Baju Adat Aceh Perempuan
Penampilan seorang perempuan dalam upacara adat di Aceh juga sangat diperhatikan. Dari ujung kepala hingga kaki, perempuan akan mengenakan baju adat Aceh seperti celana, baju, kain, selendang, dan perhiasan.
Pertama-tama, perempuan Aceh akan mengenakan celana panjang yang disebut celana Aceh. Karakteristiknya mirip dengan celana sehari-hari, dengan perbedaan motif sulam di ujung kaki.
Untuk upacara adat, celananya disulam dengan motif sulur daun, pucok rebong, dan motif bunga seperti bungong awan-awan.

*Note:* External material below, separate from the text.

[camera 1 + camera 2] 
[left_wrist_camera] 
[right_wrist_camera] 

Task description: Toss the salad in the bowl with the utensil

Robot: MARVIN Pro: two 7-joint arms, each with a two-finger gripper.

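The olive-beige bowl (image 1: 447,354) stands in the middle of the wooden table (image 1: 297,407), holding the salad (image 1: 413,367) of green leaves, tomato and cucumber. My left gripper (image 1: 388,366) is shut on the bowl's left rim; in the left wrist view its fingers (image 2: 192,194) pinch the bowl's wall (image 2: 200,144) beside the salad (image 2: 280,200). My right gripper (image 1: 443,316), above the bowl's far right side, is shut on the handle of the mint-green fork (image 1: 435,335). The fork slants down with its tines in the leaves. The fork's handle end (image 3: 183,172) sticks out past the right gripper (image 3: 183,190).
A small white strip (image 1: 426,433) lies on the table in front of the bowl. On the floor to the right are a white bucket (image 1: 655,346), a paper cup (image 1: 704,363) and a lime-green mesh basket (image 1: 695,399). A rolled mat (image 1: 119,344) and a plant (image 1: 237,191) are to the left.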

Warnanya beragam, seperti kuning, hijau, merah, dan hitam. Penggunaannya disesuaikan dengan status sosial. Namun saat ini, warna celana yang paling banyak dipakai adalah hitam.
Setelah memakai celana, perempuan akan mengenakan baju berlengan panjang dengan kerah bulat. Pada baju adat Aceh, biasanya tidak diberikan aksen emas atau kasab. Sebab, perempuan akan memakai berbagai perhiasan di tangan, dada, dan leher.
Pada wanita, perhiasan untuk kepala dan rambut meliputi patam dhoe, cucok ok atau cucok sanggoi, bungong tajok, priek-priek, dan dim ulee ceeumara.
Cucok ok atau cucok sanggoi (tusuk rambut atau tusuk sanggul) hadir dalam berbagai bentuk. Beberapa berbentuk bungong sunteng (bunga sunting), bungong tajok (mirip bunga tanjung), bungong jeumpa (bunga cempaka), dan bungong ok (bunga rambut).
Selain tusuk sanggul, ada juga perhiasan rambut lainnya, yaitu priek-priek dan ayeuk gumbak atau ulee ceumara. Priek-priek adalah perhiasan berbentuk rumbai yang digantung di sanggul, baik di kiri maupun kanan.
Sementara itu, ayeuk gumbak atau ulee ceumara adalah hiasan berbentuk putik bunga yang juga digantung di bagian belakang sanggul pada sisi kiri dan kanan.
Salah satu perhiasan yang wajib dikenakan di kepala adalah patam dhoi, yang menyerupai mahkota seperti yang dikenakan oleh seorang ratu dalam upacara resmi. Mahkota ini dihiasi dengan berbagai permata warna-warni dan dikenakan melingkar di dahi.